Disela-sela jam kerja dan seusai jam kerja kami masing, kerja bakti itu dimulai. Koordinasi tuk menyiapkan sarana dan prasana. Kalaupun dari kami ada yang saling kenal, itu saya kira hanya sekian persen. Maka jika bisa dikelompokkan, relawan panitia sendiri terdiri dari: teman-teman mantan Pengajar Muda, teman-teman tim Indonesia Mengajar, teman-teman relawan Kelas Inspirasi dan relawan lainnya. Adapun peserta: teman-teman Kelas Inspirasi, per orangan, keluarga, rombongan kampus, dan rombongan perseroan.
Dibayarkah saya dan atau kami relawan panitia? Tidak. Saya maupun teman-teman bahkan mesti tetap membayar tiket masuk untuk ikut serta dalam FGIM sebesar Rp 45 ribu per orang. Yah itu karena kami dan atau kita, kerja bakti.
Indonesia Mengajar menyebutkan sejak pertama kali mengirimkan Pengajar Muda pada tiga tahun lalu, Gerakan Indonesia Mengajar menyaksikan ribuan orang bekerja secara rendah hati ikut membangun negeri. Ada banyak guru, kepala sekolah, pejabat pemerintah daerah, tokoh masyarakat, tentara perbatasan, dokter daerah perbatasan dan barisan orang lain yang tetap bekerja dengan penuh semangat demi generasi masa depan. Dalam kesederhanaan, mereka mendampingi generasi penerus dengan lagu-lagu belajar yang asik dan alat peraga menarik buatan sendiri.

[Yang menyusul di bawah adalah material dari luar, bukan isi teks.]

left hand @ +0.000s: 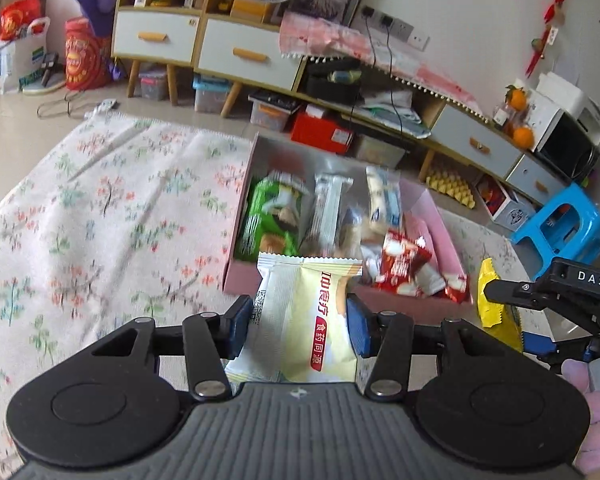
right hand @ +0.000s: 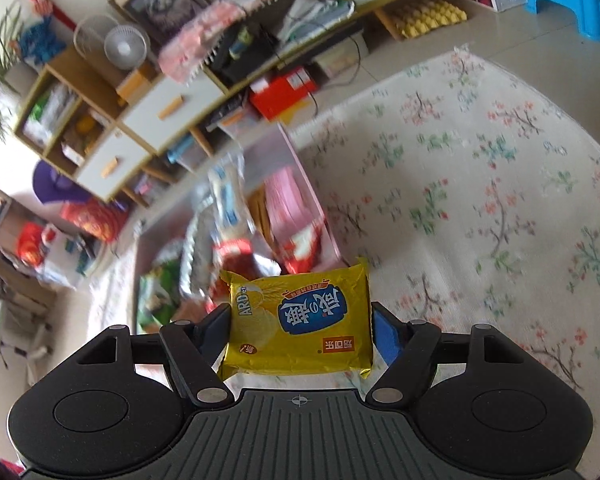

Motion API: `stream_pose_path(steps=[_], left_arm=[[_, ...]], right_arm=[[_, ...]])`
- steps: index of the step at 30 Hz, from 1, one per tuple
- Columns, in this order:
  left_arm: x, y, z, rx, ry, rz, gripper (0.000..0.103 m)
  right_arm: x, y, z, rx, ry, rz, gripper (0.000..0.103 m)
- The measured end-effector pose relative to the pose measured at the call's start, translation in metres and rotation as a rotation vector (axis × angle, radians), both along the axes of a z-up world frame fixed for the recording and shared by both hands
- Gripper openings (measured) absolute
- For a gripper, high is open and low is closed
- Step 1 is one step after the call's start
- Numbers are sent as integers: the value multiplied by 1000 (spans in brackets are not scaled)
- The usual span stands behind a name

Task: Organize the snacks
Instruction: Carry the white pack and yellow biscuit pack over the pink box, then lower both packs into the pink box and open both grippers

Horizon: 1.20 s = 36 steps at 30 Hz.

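Left wrist view, left to right: a floral cloth fills the left of the frame; at lower centre we see the left gripper closed on a cream snack packet, its pads pressing both edges. Just above it, at centre, lies the pink box, already holding green, white and red packets. At the right edge the right gripper enters the frame. Right wrist view: the pink box sits left of centre, blurred, and the right gripper at lower centre is closed on a yellow snack packet. We judge the step in hand to be carrying both packets to the box; the next move calls for bringing each over a free part of the box, then opening the gripper to release.
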<state>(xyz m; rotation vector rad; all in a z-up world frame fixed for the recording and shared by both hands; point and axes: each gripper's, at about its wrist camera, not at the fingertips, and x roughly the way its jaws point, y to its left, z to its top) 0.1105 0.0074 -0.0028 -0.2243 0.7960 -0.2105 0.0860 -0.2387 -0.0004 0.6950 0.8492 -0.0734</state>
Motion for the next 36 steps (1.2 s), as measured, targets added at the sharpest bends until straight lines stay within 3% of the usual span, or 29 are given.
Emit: stream_pose_path(steps=[10,17,26,28,31,36], left_arm=[[58,-21,2,170,-71,-51,46],[95,-27,-9,187,-94,-71,46],[118,-39,-18,188,-112,-92,47],[120,-40,-18,191,-120,-102,49],[117,-43,-18,216,-145,-108,71],[110,-43,-16,234,-147,-115,84]], right_arm=[[56,-8,2,46,-31,9,73],[83,-11,-12,60,-94,33,74],[98,-13,-26,83,-107,74,75],[98,-12,-26,82,-115,87,76],[100,-13,-25,96,-122,92,87],[97,-16,-22,103,-132,86,88]])
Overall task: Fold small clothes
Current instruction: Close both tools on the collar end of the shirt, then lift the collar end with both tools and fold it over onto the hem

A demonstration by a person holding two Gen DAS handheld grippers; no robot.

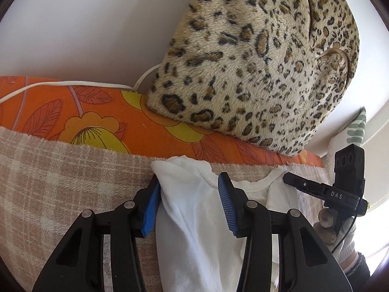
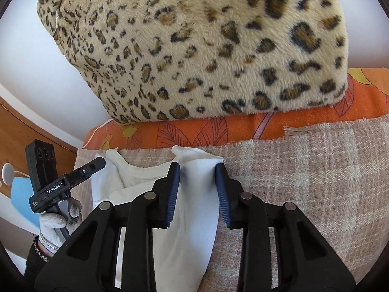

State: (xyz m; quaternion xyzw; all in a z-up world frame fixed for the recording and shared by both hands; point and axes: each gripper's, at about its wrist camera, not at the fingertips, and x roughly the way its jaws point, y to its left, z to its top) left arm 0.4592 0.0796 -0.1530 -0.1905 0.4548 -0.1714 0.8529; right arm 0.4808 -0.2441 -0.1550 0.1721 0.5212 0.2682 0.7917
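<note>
While the left wrist view looks down along its own tool, the left gripper (image 1: pixel 188 203) straddles one shoulder of the white garment (image 1: pixel 194 231), which lies on the plaid blanket (image 1: pixel 60 194) close to that blanket's far edge. Its jaws stand part-way in: the left pad touches the bunched cloth, but the right pad seems to sit just off the fabric, so I cannot tell whether the cloth is truly pinched. Beyond the blanket's far edge run the orange floral sheet (image 1: pixel 97 112), a white cable (image 1: pixel 73 84) and the leopard-print cushion (image 1: pixel 255 60). At the right of this view the right gripper (image 1: pixel 291 182) reaches toward the other shoulder, past the neckline.

From the right wrist view, the right gripper (image 2: pixel 198 192) has the garment's (image 2: pixel 194 219) other shoulder between its jaws, which are drawn narrow with a ridge of cloth rising between the pads; both pads appear to bear on it. The left gripper (image 2: pixel 97 165), held by a gloved hand (image 2: pixel 56 226), shows at the left by the neckline. The cushion (image 2: pixel 206 48) fills the top of this view above the sheet (image 2: pixel 218 126).

What the fold likely turns on: the shoulders lie toward the blanket's (image 2: pixel 316 182) far edge and the garment's long axis runs back toward the person, under both tools. Each hand is nearest its own shoulder, so the likely move brings both shoulders toward the hem together.
</note>
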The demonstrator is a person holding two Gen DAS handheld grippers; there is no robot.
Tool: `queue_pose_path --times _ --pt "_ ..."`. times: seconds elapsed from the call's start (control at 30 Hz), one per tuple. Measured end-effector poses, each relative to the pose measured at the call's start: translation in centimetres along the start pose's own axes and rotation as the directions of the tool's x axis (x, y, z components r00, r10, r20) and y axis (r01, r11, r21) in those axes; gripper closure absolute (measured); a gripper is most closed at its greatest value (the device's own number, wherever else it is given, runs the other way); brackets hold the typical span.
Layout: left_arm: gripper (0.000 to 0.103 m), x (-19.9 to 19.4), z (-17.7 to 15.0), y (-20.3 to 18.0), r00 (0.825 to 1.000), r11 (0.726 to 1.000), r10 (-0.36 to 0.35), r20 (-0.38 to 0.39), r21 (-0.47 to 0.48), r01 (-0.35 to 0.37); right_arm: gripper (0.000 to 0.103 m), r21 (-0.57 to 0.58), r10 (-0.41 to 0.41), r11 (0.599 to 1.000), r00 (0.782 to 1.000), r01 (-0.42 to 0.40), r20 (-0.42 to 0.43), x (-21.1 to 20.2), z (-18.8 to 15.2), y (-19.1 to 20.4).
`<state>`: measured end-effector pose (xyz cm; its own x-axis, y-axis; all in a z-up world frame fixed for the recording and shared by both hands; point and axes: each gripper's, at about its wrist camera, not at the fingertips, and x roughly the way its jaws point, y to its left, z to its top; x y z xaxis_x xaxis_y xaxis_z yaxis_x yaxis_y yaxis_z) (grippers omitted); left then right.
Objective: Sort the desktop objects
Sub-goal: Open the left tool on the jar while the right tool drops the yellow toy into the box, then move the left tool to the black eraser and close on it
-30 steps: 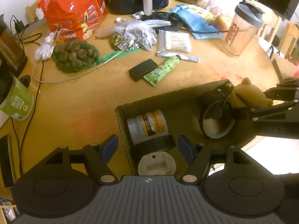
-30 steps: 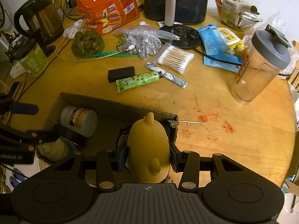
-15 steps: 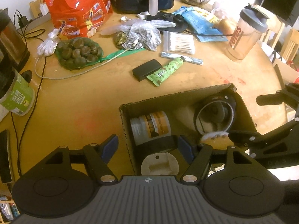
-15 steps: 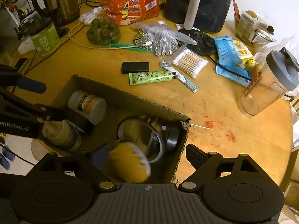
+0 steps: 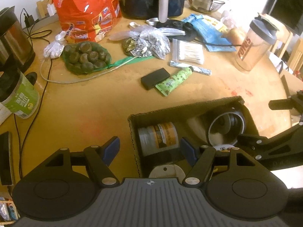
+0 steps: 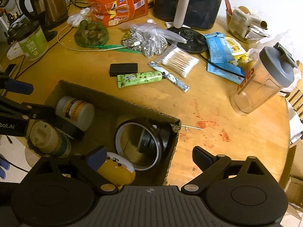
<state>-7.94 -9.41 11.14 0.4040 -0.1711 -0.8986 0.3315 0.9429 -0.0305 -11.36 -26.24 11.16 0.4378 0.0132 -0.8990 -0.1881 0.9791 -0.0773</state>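
Note:
An open cardboard box [image 6: 113, 99] sits at the table's near edge. In it lie a white jar with a brown label [image 6: 75, 109], a beige-lidded jar [image 6: 47, 138], a roll of tape [image 6: 140, 143] and a yellow bear toy [image 6: 115, 172]. My right gripper [image 6: 147, 152] hovers over the box's right end, jaws still opening, touching nothing; the toy rests free beneath its left finger. My left gripper [image 5: 149, 147] is open and straddles the box's left wall [image 5: 132, 132], one finger outside and one inside above the labelled jar [image 5: 159, 136], pressing on nothing.
Beyond the box lie a green tube [image 6: 140, 78], a black case [image 6: 124, 69], a sachet [image 6: 170, 77] and a bag of cotton swabs [image 6: 179, 59]. A shaker bottle [image 6: 265, 79] stands right. A kettle [image 6: 45, 5], green tub [image 6: 33, 43], netted bag [image 6: 90, 34] and cables crowd the left.
My right gripper let go of the yellow bear toy, which dropped into the box, and its jaws spread wide. The left gripper stayed put over the box wall.

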Motion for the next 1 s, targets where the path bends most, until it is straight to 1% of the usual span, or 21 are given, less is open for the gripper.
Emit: queue_pose_path --times 0.1,0.37,0.7,0.8,1.0 --pt "0.033 0.1 0.4 0.4 1.000 1.000 0.002 0.006 -0.015 -0.002 0.000 0.000 -0.010 1.000 1.000 0.010 0.007 0.1 0.3 -0.1" --pt "0.033 0.4 2.3 1.5 1.000 1.000 -0.010 0.026 -0.024 0.010 0.000 0.006 -0.029 1.000 0.999 0.028 0.020 0.6 1.4 -0.4" --pt "0.033 2.1 5.6 3.1 0.997 0.998 -0.065 0.037 0.023 0.064 0.000 0.045 -0.044 0.998 0.999 0.043 0.017 1.3 2.8 -1.4" --pt "0.033 2.6 6.7 3.6 0.997 0.997 -0.071 0.043 0.037 0.070 0.000 0.057 -0.054 0.997 0.998 0.053 0.012 1.5 3.0 -1.7" --pt "0.033 4.1 8.5 3.8 0.994 0.989 -0.100 0.033 0.110 0.096 0.000 0.092 -0.073 0.993 0.997 0.073 -0.002 1.8 3.1 -2.4"
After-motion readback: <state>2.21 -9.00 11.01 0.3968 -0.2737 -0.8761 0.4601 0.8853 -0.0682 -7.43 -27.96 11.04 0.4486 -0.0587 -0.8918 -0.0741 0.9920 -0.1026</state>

Untuk menghormati semua bakti dan juga para pejuang yang menjaga Republik tetap berdiri sampai hari ini, Gerakan Indonesia Mengajar mengajak masyarakat untuk hadir dalam festival. "Kita minim punya kesempatan untuk bekerja nyata di tempat-tempat itu bersama mereka karenanya giliran kita melakukan kerja nyata di sini untuk menemani para pejuang pendidikan yang ada di sana. Mari kita bangun jejaring dari sini dan tunjukkan bahwa mereka tidak berjuang sendirian untuk kemajuan anak-anak Indonesia," demikian sebagian kalimat dalam guideline dewan guru (relawan panitia) Kartupedia.
Setelah sekian pekan ditunggu, hari yang dinanti pun tiba. Diawali persiapan akhir pada Jumat (4/9), kami tiba di Ecopark Ancol. Usai jam kerja masing-masing, satu per satu datang ke Ecopark. Dengan tetap menyandang tanggung jawab pada pekerjaan serta keluarga masing-masing, rasanya setiba di Ecopark kami langsung hanya terfokus pada bagaimana bisa mendesain wahana dan mematangkan konsep eksekusinya nanti.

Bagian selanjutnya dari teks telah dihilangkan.